Repeal of the Patient Protection and Affordable Care Act: The Senators recommend the repeal of this flawed health law as an essential step in improving the nation’s future economic and fiscal outlook.

Welfare and Related Program:  The Senators recommend collapsing the Social Services Block Grant, the Child Care and Development Fund and the Temporary Assistance for Needy Families into one funding stream for states, the Social Services Fund, and establish time-defined goals.

Tort Reform: The Senators recommend tort reform as a means of slowing health care costs that are driven in part by the expensive practice of defensive medicine and saving billions of dollars.

INTERNATIONAL TRADE – Trade Adjustment Assistance:  The Senators recommend the following:

• Reform the eligibility criteria to ensure that only those dislocated workers whose job loss is directly related to international trade are eligible for benefits;
• More narrowly defined benefits; and
• Allocation of any additional funding only to those programs that directly benefit dislocated workers.

SOCIAL SECURITY – The Senators find that with over 55 million Americans receiving Social Security retirement, disability, or survivors benefits and with fewer workers supporting more and more retirees, timely reform of this program is necessary and would send a positive signal to financial markets that America is solving its long-term imbalances. 

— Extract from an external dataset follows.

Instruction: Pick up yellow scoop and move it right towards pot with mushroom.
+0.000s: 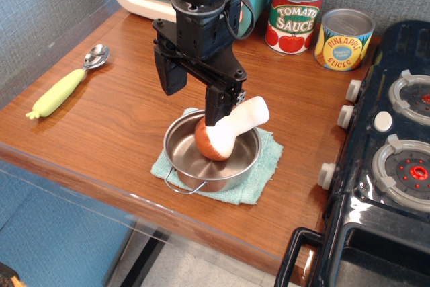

The Senators recommend that reforms accord with the following principles:

• Reform should ensure lasting, sustainable solvency of the program and maintain the integrity of Social Security as a safety net program that protects against poverty in old age or when a worker becomes disabled; 
• Promised benefit changes should apply to younger workers who can plan accordingly and should not change the real value of benefits for current retirees or those close to retirement;
• Any proposed benefit changes should ensure protection against poverty for workers with low lifetime earnings and disabilities;
• Maintain, as best possible, the fundamental value that there is a relationship between what workers put into the system and what they get out;
• Be mindful of the negative effects of raising payroll taxes and lifting the taxable wage cap, as both would slow job creation and economic growth; and
• The Disability Insurance component of the Social Security system – with a Trust Fund that will be exhausted as early as 2016 – must be a part of any overall Social Security reform effort.